Slowly, reluctantly, the men of Duthil nodded. They had fought these fair-haired men from the south, fought them and been defeated. Remembering the loss helped the men submit without too much more shame. Their womenfolk were even slower and more reluctant to acknowledge that the Aquilonians had the upper hand for the time being. One by one, however, most of them did nod at last.

Conan did not, would not. He could be beaten; the bruises he still had from his father's hard hands proved as much. But submission was not in him, nor would it ever be. He glared daggers at the Aquilonian officer.

Treviranus noticed that volcanic blue stare. He spoke to Mordec again: a question. The blacksmith set his free hand, the one not clenched on the spearshaft, on Conan's shoulder. That was as much to hold him back as to identify him. Mordec answered in Aquilonian, then said, "He asked if you were my son. I told him aye," in Cimmerian.

"Tell him I hate him, too, and I'll kill him if I can," said Conan.

"No," said his father, and the hand on Conan's shoulder suddenly gripped like a vise. Despite the pain shooting through Conan's arm, not a sound came from him. Quietly, Mordec went on, "Remember what I said about watching your tongue. And remember what he said — if he dies, so do ten of ours. There is no striking them." He added one more word, too low for the Cimmerian-speaking enemy soldier to catch: "Yet." That Conan understood. Now his head did move up and down.

Another stream of words meaningless to Conan came from the Aquilonian officer. "He says their commander is called Count Stercus," said Mordec, pitching his words to carry not just to his son but to all the folk of Duthil. "He says this Stercus is a hard man and a harsh man, and warns us against angering him." Treviranus hesitated, then said something else. Mordec frowned and translated that last sentence, too: "He says we would do better not to let Stercus' gaze fall on any of our women, especially the younger ones."

That made the Cimmerians standing in the street mutter more among themselves.

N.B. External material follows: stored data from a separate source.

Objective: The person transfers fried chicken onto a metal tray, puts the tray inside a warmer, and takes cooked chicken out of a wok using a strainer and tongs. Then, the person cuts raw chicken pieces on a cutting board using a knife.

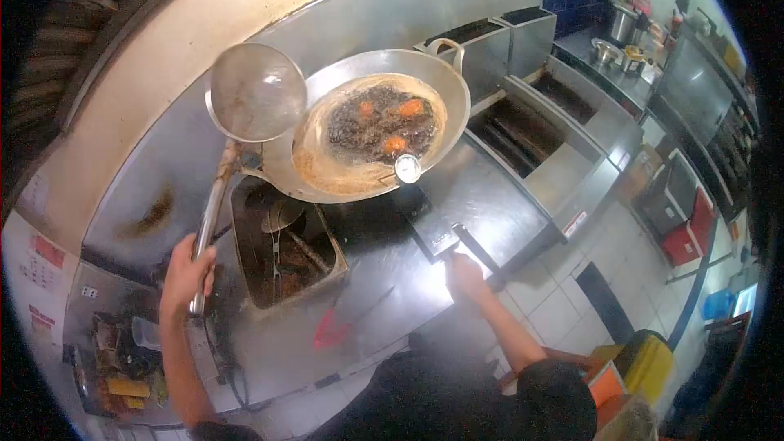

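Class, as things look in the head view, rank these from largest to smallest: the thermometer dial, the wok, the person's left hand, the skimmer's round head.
1. Wok
2. Skimmer's round head
3. Left hand
4. Thermometer dial

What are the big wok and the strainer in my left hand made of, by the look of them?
Wok: probably aluminium or steel, its grey wall dully shiny. Strainer: perhaps fine wire mesh, its disc hazy grey, though no single wires show. Its handle: apparently polished metal, judging by bright highlights along the shaft.
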The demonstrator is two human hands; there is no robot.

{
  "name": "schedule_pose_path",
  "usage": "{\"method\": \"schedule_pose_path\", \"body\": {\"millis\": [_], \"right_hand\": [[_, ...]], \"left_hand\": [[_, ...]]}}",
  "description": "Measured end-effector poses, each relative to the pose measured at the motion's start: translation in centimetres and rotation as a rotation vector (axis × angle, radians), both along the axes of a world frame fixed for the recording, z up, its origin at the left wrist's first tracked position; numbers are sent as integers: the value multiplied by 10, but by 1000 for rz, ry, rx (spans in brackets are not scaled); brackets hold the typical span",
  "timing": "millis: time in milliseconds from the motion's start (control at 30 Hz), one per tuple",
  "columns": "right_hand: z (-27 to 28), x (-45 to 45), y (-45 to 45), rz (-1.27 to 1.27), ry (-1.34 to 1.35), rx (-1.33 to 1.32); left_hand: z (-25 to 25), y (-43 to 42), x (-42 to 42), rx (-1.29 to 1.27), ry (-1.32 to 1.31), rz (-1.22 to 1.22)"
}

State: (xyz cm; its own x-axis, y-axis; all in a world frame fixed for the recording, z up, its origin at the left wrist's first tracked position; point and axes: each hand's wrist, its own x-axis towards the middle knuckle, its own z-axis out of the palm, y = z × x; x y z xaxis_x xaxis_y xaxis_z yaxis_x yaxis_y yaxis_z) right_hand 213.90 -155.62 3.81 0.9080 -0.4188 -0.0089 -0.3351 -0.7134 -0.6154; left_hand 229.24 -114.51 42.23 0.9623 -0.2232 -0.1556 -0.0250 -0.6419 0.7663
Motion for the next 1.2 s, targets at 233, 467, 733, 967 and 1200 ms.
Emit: {"method": "schedule_pose_path", "body": {"millis": [233, 467, 733, 967, 1200], "right_hand": [[-35, -55, 16, -98, -15, 60], [-24, -131, 2, -94, 37, 168], [0, -160, -19, -306, 131, 144], [0, -144, -21, -338, 111, 302], [33, -162, -18, -302, 114, 63]], "left_hand": [[-26, -38, 74, 348, -203, -187], [11, -78, 36, 331, 259, -219], [-13, -110, 41, 53, 559, -320], [-60, -118, 47, -120, 565, -394], [-45, -121, 43, 43, 557, -395]]}}
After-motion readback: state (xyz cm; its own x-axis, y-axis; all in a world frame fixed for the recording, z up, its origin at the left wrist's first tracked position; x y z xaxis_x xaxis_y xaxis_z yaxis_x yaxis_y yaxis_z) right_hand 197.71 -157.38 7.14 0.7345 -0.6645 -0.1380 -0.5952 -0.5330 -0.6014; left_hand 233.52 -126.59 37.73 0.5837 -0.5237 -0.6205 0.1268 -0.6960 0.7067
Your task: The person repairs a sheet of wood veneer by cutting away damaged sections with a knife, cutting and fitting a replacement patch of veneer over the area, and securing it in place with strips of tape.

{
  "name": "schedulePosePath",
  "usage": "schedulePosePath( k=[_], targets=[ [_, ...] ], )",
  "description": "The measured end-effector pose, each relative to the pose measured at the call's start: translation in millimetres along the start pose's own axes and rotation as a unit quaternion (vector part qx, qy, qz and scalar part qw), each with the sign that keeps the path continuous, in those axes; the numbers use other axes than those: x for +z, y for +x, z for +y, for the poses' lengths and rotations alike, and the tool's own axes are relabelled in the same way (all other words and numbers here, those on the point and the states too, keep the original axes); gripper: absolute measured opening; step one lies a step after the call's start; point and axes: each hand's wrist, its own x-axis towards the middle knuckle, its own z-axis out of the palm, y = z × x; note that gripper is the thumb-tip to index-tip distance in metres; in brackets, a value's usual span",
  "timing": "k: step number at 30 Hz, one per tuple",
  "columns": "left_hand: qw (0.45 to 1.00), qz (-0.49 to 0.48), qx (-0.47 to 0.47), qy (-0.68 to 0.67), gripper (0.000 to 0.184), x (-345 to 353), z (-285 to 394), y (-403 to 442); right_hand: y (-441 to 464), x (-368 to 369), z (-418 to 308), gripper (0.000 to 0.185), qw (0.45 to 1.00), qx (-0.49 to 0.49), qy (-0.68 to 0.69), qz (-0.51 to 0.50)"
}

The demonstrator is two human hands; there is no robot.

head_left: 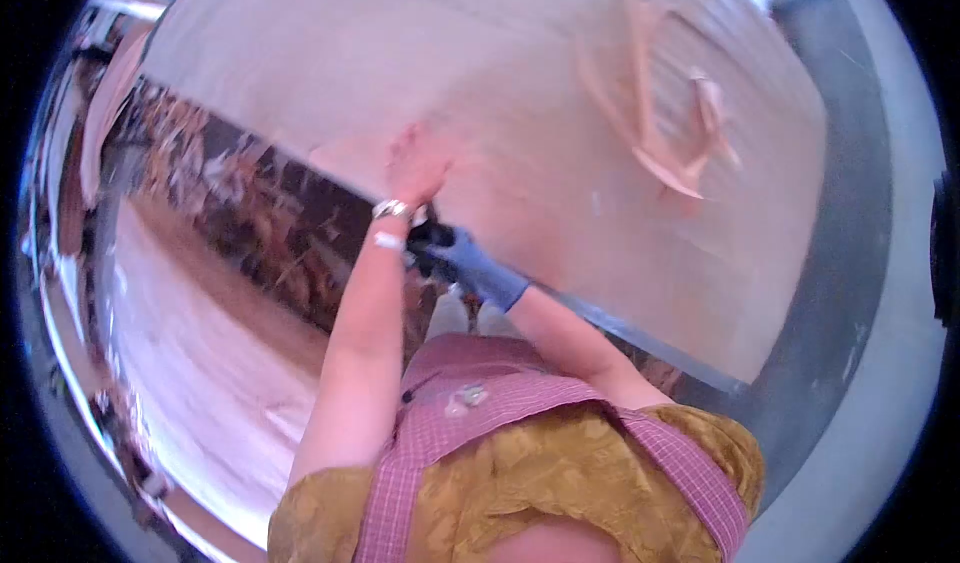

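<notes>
I had my left hand [418, 168] open over the table [400, 53]; my gloved right hand [465, 261] was near; its grip I couldn't tell.

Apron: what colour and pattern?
The apron is pinkish purple with a fine, pale check, clearest on its straps in the head view.

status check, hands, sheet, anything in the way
Left hand open over pale sheet; gloved right hand near left wrist, grip unclear; loose strips on sheet.
</notes>
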Motion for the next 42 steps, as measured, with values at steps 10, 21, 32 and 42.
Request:
schedulePosePath(
  k=[10, 21, 32, 42],
  targets=[
    [0.991, 0.121, 0.059, -0.016, 0.075, -1, -8, -15, -33, 5, -44, 0.026, 0.865, -0.241, -0.434, 0.069],
    [0.958, 0.279, 0.032, -0.061, 0.052, 4, -82, -39, 19, -20, -124, 0.019, 0.870, -0.114, -0.422, 0.228],
    [0.922, 0.343, 0.033, -0.176, 0.041, 8, -129, -40, 179, 57, -88, 0.016, 0.954, -0.074, -0.226, 0.180],
    [0.961, 0.263, 0.063, -0.053, 0.059, -22, -146, -23, 190, 53, -73, 0.022, 0.944, -0.010, -0.258, 0.205]
  ],
)
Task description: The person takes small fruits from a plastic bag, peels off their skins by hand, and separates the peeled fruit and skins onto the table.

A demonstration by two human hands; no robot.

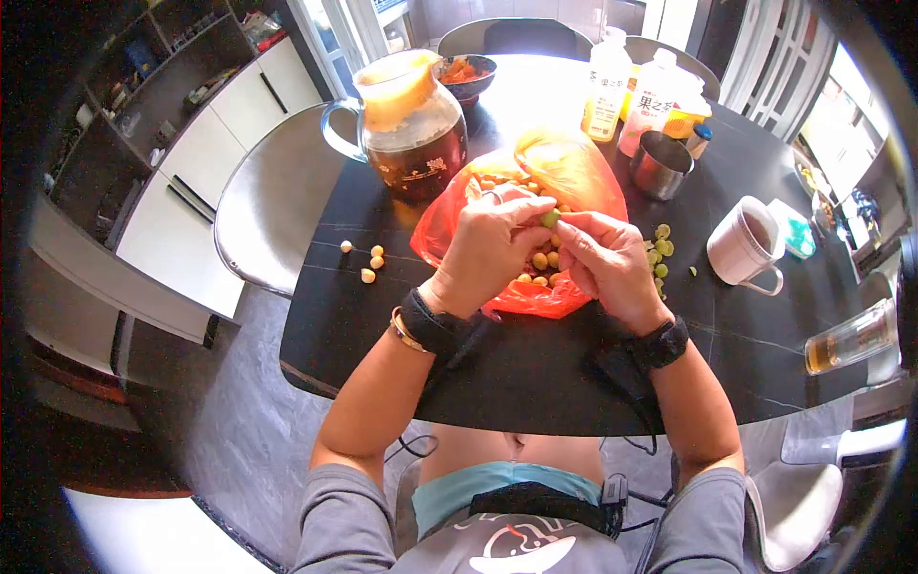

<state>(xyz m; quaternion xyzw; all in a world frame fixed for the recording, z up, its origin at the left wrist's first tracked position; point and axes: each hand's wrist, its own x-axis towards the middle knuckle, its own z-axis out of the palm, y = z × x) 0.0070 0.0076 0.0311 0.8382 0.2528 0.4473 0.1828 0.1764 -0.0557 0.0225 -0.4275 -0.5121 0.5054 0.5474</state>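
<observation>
Over an open red plastic bag (574,172), my left hand (492,239) and my right hand (617,263) meet at the fingertips. Between them is a small green round piece (550,218), pinched by the fingers of both hands. Small round yellow-brown fruits (540,260) fill the bag below and behind my fingers. Several pale round pieces (377,256) lie on the black table to the left of the bag. A cluster of green pieces (660,251) lies just right of my right hand.
On the black table (535,373) stand a glass pitcher (411,143) of dark liquid, a bowl (467,78), bottles (604,91), a metal cup (660,167), a white mug (744,244) and a drinking glass (849,340). Chairs surround the table.
</observation>
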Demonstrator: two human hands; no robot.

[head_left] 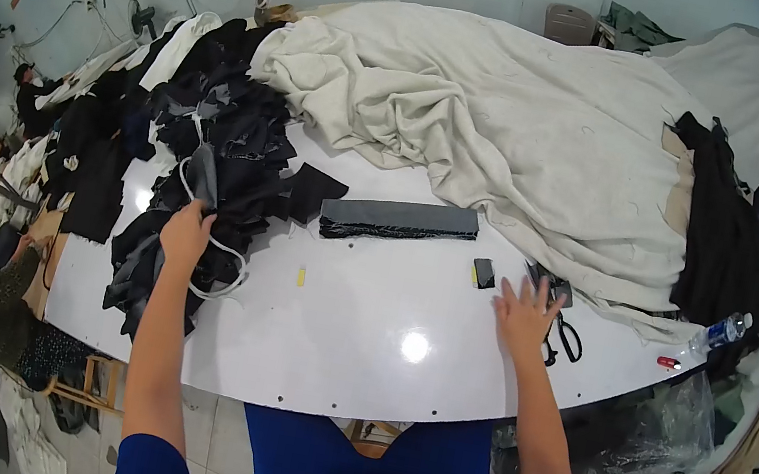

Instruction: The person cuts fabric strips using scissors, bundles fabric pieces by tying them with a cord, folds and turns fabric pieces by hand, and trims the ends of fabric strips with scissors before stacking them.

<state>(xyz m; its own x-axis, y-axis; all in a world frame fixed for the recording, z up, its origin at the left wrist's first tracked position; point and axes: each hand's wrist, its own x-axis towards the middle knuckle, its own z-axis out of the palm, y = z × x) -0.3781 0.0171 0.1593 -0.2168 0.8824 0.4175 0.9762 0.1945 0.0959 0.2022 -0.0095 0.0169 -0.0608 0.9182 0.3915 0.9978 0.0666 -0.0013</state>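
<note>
White surface (359, 355): it spreads beneath both hands, glossy, with its near edge close to the wearer's body; clock directions below start from its middle.
Left hand (186, 231): at nine o'clock, fingers closed on a dark cloth piece (203, 176); whether the white cord (225, 292) is also gripped, I cannot tell.
Right hand (526, 314): at three o'clock, open, fingers spread, over or touching a small dark item (561, 290); no firm grasp shows.
Cord risk: its loose loop lies beside the left hand and over dark scraps, so a pull could snag it and drag scraps along.
Black scissors (569, 342): just beside the right wrist, handles outward, blades partly hidden; a careless sweep could knock them or meet an edge.
Small dark block (485, 274): just beside the right fingers, easily nudged.
Yellow piece (301, 277): toward nine o'clock, small enough to get swept under cloth.
Grey strip stack (400, 223): at twelve o'clock, layered; a bump or snag could skew its layers.
Dark scrap heap (244, 142): at ten o'clock, loose and tangled; tugging could spill it.
Pale cloth (540, 133): from twelve to two o'clock, rumpled; a caught fold could shift neighbouring things.
Water bottle (723, 333): at three o'clock, tilted near the rim; dragged cloth could tip it off.
</note>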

Several men put protective arms around the shoulders of wives or daughters. Their sense of chivalry was rude, as befit their material setting, but no less real for that.

Conan's eyes went to Tarla, the daughter of Balarg the weaver. She was still a girl, no more a woman than Conan was a man, but it was on her, after his mother, that his protective instinct centered. Just for a moment, his gaze and hers met. Then she looked modestly down to the ground.

The Aquilonian officer spoke once more. "He says his people have come here to stay, and we had better get used to it," said Mordec.

Liar! Conan did not shout the word, but he wanted to. Looking at the faces of his fellow villagers, he knew he was not the only one in whose heart rebellion flamed. Oh, no— far from it.

Granth and Vulth and a pair of Bossonian archers stood sentry outside the encampment the new garrison had made by the Cimmerian village. It was a little past noon, but Captain Treviranus had ordered sentries on alert at all hours of the day and night. Granth wasn't the least bit sorry Treviranus had given that order, either.

One of the Bossonians, a tall, rangy bowman named Benno, peered into the shadowed woods. "The captain said panthers lurk among those trees," He said. "By Mitra, I should like to make a cape from the skin of a panther of my own killing."

Vulth pointed toward the village just above a bowshot away. "You want panthers, Benno, look that way first. Every house there holds 'em."

"That's the truth!" exclaimed Granth. "Did you fellows spy that one brat, the son of the wounded fellow who was doing the translating for Treviranus? By the look in his eye, he wanted to murder the lot of us."

"Oh, that one," said Benno. "Aye, I noted him —a face like a clenched fist. He'll make a bigger man than his father, and his father's far from small. Did you see his hands and feet? Too big for the rest of him, like a wolfhound pup's before it gets its full growth."

"I saw the lad, too, and I tell you he is no wolfhound." Vulth spoke with great conviction. "He is a wolf."

"All these Cimmerians are wild wolves, and they bite hard." Granth thought back to the fight by Fort Venarium. Those roaring, bellowing barbarians who kept coming, kept killing, despite wounds that would have slain a civilized man on the instant were enough to chill the blood. And, absent the Aquilonian cavalry, they might have — probably would have —won.

And then, as if speaking of the boy were enough to conjure him up, he emerged from the woods only fifty yards or so from the sentries. A quiver of arrows was slung on his back. He had a bow in his right hand. In his left, he carried three long-beaked woodcocks by the feet. After a wary glance to make sure the Aquilonians were holding their place and not pursuing him, the young Cimmerian went on toward his village.

Benno stared after him, jaw dropping in astonishment. "Did you see his bag?" whispered the Bossonian. "Did you see it?"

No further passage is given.